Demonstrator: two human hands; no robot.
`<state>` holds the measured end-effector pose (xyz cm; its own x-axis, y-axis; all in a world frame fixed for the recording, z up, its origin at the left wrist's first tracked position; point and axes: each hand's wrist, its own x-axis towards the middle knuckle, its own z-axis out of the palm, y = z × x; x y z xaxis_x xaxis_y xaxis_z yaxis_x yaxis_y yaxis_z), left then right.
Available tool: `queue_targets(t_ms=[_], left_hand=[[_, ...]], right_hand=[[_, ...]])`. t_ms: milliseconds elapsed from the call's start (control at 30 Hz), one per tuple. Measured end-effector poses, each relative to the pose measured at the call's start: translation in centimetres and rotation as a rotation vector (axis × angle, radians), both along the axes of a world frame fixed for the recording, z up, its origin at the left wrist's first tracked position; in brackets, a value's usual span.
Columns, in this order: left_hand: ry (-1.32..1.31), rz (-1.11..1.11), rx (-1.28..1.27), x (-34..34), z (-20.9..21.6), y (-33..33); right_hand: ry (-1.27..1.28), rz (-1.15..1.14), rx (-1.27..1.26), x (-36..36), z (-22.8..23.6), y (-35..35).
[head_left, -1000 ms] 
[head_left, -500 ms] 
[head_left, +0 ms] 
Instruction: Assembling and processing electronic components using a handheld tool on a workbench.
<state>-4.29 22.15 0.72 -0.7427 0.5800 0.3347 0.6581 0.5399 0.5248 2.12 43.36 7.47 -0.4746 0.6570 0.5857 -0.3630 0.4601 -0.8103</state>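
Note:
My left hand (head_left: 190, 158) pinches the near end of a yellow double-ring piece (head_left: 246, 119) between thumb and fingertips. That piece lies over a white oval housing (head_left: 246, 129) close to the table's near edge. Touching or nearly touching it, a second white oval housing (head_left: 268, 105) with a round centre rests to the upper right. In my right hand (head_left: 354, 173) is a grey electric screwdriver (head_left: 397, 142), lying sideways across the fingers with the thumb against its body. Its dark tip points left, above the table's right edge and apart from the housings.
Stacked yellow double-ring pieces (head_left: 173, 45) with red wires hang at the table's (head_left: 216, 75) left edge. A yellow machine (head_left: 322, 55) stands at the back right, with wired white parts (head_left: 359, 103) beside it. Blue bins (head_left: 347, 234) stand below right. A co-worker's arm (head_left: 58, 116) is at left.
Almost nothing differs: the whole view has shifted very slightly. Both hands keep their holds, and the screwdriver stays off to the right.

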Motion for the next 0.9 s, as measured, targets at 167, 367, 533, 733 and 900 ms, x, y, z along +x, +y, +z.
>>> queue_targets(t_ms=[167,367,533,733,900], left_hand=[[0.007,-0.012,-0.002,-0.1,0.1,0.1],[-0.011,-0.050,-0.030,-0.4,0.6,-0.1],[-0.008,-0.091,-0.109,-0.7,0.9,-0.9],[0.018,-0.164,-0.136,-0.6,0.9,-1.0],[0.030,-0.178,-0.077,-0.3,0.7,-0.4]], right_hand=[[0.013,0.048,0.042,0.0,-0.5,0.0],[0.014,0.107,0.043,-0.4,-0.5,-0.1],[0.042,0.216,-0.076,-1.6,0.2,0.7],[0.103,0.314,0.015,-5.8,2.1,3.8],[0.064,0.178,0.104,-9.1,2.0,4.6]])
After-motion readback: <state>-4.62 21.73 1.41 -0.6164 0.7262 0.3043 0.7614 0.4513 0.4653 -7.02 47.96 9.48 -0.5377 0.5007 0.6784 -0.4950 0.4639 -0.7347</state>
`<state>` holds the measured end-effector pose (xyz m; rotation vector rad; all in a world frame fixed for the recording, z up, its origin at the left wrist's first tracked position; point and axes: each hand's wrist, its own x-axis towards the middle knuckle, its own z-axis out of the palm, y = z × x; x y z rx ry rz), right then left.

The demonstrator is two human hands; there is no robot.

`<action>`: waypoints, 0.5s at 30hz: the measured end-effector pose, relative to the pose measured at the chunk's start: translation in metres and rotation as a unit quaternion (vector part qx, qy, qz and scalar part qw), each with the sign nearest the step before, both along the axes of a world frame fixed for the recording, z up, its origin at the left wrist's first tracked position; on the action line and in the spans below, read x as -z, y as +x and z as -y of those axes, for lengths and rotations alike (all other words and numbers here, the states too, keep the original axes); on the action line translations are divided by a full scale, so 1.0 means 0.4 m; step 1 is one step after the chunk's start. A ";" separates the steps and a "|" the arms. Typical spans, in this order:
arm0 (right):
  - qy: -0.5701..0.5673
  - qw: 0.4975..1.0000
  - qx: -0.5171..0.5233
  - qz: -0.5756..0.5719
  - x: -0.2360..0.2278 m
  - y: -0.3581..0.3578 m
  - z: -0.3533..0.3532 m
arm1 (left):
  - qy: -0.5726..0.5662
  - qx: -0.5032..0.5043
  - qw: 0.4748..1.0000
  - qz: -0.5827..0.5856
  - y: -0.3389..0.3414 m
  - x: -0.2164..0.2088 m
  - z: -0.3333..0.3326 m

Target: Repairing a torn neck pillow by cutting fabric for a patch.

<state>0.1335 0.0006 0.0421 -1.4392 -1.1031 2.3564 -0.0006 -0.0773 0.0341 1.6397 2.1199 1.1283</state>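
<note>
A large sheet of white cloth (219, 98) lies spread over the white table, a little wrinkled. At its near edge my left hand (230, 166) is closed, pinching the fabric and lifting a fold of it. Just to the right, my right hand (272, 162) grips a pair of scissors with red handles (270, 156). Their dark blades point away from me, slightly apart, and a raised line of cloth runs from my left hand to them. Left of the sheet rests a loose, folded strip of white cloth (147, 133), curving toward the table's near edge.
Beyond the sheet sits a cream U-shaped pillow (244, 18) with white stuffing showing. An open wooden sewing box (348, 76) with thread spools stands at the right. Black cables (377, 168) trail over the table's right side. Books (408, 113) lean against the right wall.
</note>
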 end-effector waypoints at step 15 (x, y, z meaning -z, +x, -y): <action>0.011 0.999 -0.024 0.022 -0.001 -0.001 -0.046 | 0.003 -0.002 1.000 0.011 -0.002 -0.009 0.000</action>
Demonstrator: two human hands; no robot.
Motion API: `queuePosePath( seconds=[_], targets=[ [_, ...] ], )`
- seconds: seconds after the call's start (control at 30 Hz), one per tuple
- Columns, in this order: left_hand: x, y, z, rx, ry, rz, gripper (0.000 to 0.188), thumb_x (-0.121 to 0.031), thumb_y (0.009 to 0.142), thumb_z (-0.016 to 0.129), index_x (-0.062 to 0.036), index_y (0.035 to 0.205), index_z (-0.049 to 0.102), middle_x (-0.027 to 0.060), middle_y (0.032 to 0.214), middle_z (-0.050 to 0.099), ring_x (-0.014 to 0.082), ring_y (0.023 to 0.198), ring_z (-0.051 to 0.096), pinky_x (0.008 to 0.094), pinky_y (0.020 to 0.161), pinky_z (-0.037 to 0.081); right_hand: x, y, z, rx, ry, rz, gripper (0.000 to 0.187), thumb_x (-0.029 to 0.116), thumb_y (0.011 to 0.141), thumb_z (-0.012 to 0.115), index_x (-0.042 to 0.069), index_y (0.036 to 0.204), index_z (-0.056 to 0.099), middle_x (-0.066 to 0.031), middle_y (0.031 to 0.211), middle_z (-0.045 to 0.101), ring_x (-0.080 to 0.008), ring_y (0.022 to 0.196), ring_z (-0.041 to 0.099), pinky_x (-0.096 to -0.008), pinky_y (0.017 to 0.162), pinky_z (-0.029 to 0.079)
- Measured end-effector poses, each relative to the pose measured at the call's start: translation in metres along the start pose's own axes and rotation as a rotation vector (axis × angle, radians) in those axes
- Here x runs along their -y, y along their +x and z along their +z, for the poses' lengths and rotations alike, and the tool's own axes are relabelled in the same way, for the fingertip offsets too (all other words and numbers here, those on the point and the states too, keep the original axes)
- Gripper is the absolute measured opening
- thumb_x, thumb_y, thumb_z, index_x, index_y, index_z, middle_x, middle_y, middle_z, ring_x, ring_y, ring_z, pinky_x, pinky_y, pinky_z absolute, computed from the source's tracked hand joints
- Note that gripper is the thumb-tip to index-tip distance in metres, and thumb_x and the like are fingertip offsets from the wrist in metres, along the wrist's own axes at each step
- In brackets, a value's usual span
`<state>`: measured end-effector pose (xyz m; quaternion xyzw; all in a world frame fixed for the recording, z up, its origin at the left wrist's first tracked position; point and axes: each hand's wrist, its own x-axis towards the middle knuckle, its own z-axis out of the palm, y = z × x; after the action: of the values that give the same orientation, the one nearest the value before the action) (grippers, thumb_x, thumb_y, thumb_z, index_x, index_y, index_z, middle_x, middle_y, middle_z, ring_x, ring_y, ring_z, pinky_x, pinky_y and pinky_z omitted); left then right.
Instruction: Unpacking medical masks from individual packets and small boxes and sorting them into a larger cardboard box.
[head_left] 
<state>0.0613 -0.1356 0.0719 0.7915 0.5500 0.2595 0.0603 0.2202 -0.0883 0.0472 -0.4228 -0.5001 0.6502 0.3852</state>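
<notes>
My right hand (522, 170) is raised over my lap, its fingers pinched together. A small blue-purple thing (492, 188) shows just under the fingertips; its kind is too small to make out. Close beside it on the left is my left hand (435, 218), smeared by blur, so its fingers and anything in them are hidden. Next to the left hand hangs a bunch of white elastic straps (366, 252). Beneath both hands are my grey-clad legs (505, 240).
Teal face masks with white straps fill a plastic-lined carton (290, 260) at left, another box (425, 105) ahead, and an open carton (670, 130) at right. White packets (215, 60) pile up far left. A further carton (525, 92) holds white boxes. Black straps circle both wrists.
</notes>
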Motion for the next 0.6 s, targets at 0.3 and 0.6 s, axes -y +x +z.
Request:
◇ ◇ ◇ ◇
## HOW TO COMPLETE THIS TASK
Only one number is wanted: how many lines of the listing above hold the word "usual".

## EXERCISE RESULT
2